Dann flüsterte er schnell ein paar Anweisungen an seine beiden Leibwächter.

»Was tust du, Max?« fragte Jeanette entsetzt. »Dir läuft noch die Zeit davon!«

»Geh mit Henry«, antwortete Quidor nur und führte dann in Toms Begleitung den Gewinner des Spiels und seinen schwarzen Schatten ins rückwärtig gelegene Büro, wo ein weißhaariger Angestellter die Einnahmen des bisherigen Abends zählte und im Geldschrank deponierte.

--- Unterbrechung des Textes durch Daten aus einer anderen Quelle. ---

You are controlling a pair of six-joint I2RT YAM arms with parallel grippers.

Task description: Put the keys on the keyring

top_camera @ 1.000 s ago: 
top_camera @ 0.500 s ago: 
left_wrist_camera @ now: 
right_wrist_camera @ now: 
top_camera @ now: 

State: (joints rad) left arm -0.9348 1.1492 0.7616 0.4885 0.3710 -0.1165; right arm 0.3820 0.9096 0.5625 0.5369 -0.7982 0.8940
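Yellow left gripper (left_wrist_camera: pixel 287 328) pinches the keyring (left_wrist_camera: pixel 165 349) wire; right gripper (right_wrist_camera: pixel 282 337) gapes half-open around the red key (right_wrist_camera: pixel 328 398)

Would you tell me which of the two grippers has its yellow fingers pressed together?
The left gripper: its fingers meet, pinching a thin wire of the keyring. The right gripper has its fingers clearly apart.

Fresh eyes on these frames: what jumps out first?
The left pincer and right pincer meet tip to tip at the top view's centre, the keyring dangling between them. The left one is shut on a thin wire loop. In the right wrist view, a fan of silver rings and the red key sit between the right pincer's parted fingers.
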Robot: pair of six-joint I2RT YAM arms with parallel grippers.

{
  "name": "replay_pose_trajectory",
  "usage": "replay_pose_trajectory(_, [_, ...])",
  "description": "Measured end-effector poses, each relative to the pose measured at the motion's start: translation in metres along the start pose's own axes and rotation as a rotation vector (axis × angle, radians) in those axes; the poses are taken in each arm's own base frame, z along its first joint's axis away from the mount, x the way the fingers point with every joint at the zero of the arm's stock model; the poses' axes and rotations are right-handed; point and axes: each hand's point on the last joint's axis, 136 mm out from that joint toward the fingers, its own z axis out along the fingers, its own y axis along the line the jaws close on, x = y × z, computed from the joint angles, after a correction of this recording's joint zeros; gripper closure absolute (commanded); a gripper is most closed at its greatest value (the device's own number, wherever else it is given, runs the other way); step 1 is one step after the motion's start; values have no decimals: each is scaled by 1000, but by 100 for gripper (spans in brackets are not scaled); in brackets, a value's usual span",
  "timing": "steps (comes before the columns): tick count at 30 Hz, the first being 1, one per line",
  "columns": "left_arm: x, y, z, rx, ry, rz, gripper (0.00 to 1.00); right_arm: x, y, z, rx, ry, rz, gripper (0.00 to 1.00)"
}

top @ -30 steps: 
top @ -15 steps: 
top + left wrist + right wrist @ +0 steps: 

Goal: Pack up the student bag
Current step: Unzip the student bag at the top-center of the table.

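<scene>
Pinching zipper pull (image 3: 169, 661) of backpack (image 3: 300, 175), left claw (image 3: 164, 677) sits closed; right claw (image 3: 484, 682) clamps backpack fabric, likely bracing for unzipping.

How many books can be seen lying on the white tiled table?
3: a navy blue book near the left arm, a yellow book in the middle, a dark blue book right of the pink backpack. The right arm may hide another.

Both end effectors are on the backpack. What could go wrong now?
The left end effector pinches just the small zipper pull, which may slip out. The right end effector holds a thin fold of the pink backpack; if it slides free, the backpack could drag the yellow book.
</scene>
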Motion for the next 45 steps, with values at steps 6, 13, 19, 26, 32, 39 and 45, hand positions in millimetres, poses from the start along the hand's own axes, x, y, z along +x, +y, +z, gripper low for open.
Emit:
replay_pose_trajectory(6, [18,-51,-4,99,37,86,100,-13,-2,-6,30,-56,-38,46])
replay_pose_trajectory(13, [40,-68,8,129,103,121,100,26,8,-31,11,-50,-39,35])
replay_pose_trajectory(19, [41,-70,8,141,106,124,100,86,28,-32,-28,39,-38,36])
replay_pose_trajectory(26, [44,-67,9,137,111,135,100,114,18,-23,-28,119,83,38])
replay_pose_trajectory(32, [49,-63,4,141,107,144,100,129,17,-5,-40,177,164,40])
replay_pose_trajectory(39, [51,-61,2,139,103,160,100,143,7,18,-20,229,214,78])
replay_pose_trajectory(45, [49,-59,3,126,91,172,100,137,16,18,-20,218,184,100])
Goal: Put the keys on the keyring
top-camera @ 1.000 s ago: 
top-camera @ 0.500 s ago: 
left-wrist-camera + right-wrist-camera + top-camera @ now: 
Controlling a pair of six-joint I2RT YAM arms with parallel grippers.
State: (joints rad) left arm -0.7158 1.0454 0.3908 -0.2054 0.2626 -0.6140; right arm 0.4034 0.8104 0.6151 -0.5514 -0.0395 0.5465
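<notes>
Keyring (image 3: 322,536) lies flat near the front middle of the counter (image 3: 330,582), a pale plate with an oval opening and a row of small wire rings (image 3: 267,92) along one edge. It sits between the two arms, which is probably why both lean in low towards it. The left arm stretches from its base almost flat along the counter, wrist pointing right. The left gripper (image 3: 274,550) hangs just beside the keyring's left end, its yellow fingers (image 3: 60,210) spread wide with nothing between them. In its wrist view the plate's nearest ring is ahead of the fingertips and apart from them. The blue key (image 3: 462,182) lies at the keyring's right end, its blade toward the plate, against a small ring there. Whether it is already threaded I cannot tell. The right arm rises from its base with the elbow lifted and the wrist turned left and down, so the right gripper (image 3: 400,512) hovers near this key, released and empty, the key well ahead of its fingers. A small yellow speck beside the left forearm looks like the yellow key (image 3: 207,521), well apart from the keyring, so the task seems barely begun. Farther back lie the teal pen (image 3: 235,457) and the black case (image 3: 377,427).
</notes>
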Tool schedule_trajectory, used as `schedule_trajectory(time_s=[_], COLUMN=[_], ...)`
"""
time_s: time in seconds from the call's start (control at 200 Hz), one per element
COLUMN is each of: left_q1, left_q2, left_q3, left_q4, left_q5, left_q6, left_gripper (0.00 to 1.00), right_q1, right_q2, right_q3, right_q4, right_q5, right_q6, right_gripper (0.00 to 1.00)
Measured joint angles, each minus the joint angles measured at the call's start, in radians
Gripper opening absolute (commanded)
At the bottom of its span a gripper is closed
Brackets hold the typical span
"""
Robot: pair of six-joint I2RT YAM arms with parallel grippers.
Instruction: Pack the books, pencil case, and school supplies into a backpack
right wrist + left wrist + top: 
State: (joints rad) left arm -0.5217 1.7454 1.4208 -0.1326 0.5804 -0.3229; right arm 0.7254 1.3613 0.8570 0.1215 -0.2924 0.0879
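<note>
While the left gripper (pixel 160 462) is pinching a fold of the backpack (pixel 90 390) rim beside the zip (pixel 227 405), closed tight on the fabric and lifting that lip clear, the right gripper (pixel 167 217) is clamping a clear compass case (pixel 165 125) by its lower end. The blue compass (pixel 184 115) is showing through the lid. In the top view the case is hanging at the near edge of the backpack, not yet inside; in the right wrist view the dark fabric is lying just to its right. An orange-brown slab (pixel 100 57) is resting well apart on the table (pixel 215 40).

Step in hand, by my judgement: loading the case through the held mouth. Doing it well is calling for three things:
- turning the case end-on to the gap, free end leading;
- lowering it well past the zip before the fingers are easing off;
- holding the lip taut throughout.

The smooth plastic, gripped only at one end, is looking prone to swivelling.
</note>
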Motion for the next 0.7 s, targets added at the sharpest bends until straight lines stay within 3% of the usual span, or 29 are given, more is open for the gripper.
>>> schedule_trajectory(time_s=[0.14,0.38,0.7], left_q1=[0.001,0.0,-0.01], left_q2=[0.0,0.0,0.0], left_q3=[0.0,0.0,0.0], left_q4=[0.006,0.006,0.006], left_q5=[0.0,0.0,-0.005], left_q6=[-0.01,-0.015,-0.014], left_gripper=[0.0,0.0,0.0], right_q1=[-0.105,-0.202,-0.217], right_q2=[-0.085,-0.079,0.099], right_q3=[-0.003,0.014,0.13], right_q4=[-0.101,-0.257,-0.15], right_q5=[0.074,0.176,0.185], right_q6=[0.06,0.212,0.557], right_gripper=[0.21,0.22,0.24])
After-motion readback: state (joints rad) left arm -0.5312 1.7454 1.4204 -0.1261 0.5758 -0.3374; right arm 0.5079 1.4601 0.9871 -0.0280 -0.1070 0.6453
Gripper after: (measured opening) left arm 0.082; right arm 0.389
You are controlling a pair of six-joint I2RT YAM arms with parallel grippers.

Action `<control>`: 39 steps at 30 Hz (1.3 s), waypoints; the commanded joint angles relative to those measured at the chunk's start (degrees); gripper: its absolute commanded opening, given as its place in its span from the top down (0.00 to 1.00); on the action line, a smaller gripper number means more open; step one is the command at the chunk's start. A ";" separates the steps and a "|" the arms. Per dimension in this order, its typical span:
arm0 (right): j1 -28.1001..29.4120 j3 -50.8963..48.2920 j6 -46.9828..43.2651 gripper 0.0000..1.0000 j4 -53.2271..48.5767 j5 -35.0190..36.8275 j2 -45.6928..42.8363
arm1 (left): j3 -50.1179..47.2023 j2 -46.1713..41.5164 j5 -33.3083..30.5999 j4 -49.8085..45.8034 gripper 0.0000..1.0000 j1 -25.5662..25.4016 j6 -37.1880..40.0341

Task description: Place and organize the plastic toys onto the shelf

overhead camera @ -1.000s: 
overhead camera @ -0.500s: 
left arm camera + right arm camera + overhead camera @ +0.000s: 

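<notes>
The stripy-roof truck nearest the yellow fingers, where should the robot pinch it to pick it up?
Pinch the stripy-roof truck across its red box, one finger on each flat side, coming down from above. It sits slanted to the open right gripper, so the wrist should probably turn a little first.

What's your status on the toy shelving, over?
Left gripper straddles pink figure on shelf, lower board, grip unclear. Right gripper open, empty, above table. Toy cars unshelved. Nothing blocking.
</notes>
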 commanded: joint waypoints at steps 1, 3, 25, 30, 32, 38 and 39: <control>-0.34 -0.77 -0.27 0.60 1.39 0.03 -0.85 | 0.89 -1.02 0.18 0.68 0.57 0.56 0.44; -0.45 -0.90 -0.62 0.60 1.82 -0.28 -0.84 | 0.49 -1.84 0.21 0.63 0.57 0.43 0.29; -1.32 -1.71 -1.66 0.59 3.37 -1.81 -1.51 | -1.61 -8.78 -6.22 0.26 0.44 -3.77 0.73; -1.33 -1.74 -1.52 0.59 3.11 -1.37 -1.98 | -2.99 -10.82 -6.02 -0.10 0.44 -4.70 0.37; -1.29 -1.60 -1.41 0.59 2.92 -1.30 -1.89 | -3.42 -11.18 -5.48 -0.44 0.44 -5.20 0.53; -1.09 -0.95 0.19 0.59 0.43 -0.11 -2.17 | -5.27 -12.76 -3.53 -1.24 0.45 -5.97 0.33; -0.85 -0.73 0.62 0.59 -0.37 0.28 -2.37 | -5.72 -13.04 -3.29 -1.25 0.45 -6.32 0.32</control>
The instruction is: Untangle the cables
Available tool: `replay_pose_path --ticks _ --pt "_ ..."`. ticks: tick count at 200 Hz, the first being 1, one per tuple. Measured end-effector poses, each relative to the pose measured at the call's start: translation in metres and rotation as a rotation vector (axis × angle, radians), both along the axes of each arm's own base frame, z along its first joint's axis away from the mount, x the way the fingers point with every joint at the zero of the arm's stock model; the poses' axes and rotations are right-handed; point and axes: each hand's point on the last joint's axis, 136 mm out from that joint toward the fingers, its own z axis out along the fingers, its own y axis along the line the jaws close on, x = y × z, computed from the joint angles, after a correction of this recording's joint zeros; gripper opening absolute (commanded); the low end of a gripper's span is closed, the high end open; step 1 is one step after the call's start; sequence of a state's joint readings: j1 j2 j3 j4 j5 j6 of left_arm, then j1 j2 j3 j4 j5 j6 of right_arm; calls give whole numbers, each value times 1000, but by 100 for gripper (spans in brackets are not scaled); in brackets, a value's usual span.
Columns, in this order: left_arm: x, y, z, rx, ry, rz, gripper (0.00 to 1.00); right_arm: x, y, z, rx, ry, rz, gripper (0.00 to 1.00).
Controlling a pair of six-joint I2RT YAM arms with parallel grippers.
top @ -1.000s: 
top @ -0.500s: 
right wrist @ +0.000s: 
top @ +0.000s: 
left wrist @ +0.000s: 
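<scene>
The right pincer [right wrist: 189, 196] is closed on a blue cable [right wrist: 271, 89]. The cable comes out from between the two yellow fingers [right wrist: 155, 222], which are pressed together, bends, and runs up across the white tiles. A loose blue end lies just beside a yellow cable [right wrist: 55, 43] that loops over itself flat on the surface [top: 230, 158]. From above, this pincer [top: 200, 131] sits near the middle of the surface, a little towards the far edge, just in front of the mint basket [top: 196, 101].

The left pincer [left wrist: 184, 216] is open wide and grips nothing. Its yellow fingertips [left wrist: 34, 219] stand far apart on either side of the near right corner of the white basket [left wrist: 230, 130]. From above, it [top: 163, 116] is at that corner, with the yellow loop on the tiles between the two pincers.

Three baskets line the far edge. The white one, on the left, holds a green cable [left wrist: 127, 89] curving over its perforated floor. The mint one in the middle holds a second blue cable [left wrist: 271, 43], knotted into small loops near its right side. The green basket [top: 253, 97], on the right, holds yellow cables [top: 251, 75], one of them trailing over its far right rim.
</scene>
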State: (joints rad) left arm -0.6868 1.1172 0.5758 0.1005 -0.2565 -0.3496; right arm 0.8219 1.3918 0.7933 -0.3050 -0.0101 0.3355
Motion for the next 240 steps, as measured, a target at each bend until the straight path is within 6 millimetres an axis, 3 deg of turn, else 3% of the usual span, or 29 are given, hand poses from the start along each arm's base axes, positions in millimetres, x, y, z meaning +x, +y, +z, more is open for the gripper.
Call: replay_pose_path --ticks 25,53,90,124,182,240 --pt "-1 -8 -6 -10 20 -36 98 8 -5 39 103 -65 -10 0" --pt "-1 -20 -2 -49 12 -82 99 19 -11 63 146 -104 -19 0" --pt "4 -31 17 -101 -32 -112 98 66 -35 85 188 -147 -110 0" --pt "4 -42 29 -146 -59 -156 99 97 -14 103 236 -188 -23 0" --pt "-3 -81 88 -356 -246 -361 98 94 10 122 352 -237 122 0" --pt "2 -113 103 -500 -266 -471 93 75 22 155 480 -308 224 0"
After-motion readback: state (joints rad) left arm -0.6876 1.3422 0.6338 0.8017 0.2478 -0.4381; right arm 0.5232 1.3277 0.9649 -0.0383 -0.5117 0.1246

Quidor schickte ihn nach draußen und wandte sich an die beiden Männer, die erwartungsvoll auf die vielen Bündel Geldscheine blickten. »Es ist soweit, Wiggfield. Jetzt bekommen Sie, was Ihnen zusteht.«

Bei diesen Worten sah er nicht den Yankee an, sondern Tom, der sich unauffällig an die Seite des Schwarzen begeben hatte, der seinen Hut mit den Elfenbeinchips in beiden Händen hielt.

Wie aus dem Nichts lag ein dünnes Messer in Toms Rechter, und die Klinge fuhr dem dunkelhäutigen Leibwächter durch die Kehle. Mit einem gurgelnden Laut sank der Schwarze zu Boden und verstreute dort den Gewinn seines Herrn.

Dieser wollte etwas sagen, konnte vor Entsetzen aber nur den Mund zu einem stummen Protestschrei öffnen. Dann ereilte ihn das Schicksal seines Leibwächters.

»Mein Geld kann ich jetzt besser gebrauchen, Sie dummer Kerl«, sagte Quidor zu dem sterbenden Yankee, der auf die herabgefallenen Chips gestürzt war.

Tom wischte die Klinge seines Messers an einem Ärmel von Wiggfields teurem Rock sauber und half dann seinem Boß, alles Geld in einer großen Tasche aus schwarzem Leder zu verstauen. Quidor schätzte die Gesamtsumme auf etwa einhunderttausend Dollar. Nicht schlecht als Handgeld für seine Flucht. Aber er wollte sich noch mehr Geld holen, den Gewinn aus dem Verkauf der Revolverkanonen. Vierhunderttausend Dollar wollten die Südstaatler für die Lieferung bezahlen. Alles zusammen war genug Geld, um sich eine neue Existenz aufzubauen.